Irrsinn
Was jemand im Schilde führt, war ein Wappen oder eine Farbe, das oder die einen gut eingerüsteten Ritter im Mittelalter kenntlich machte. Freund und Feind waren durch diese heraldischen Symbole annähernd auszumachen. Wer heute mit Fahnen, Pappschildern oder Opferfotos seine Gesinnung kundtut, wird auch ohne Rüstung ebenso sortiert. Eldad Stobezki notiert Aufstieg und Verfall von Symbolen.
In der Bergerstraße eröffnet demnächst ein koscheres Restaurant. Vor der Renovierung beklebte der neue Inhaber, ein israelischer Gastronom, das Fenster von innen mit Fotos der Entführten des Massakers der Hamas am 7. Oktober 2023. Vor einigen Tagen sprach ich mit Umut darüber, einem Geschäftsinhaber mit türkischem Migrationshintergrund, den ich gut kenne. Sein Laden befindet sich in unmittelbarer Nähe des neuen Lokals, und er sagte mir, dass er und viele andere muslimische Geschäftsinhaber in diesem Abschnitt der Straße der Meinung sind, dass man Politik und Geschäft getrennt halten sollte. Zunächst war ich sprachlos. Dann fragte ich ihn höflich, ob er sich durch die Fotos persönlich angegriffen fühle. Er merkte, dass er mir das vielleicht nicht so offen hätte sagen sollen, aber wir waren bis jetzt immer ehrlich zueinander. Umut versuchte seine Aussage abzuschwächen.
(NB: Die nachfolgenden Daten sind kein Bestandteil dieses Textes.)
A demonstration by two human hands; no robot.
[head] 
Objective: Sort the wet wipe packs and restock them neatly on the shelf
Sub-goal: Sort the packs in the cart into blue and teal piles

Ich ziehe daraus zwei Schlussfolgerungen: Die eine, dass Muslime, beobachten sie andere Muslime bei der Ausübung von Gewalt, Unbehagen empfinden und den latenten muslimischen Antisemitismus verdrängen. Die zweite, dass ich sicher bin, wie die jüdischen Institutionen in Deutschland vor dem Massaker reagiert hätten, wenn in den von Arabern und Türken geführten Läden in Deutschland Fotos aufgehängt worden wären, die zeigen, dass die Siedler in der Westbank Häuser zerstören, ganze Olivenplantagen abhacken, Ziegenherden und Ländereien stehlen. Von Muslimen habe ich aber auch viel Solidarität erlebt, und das lässt hoffen.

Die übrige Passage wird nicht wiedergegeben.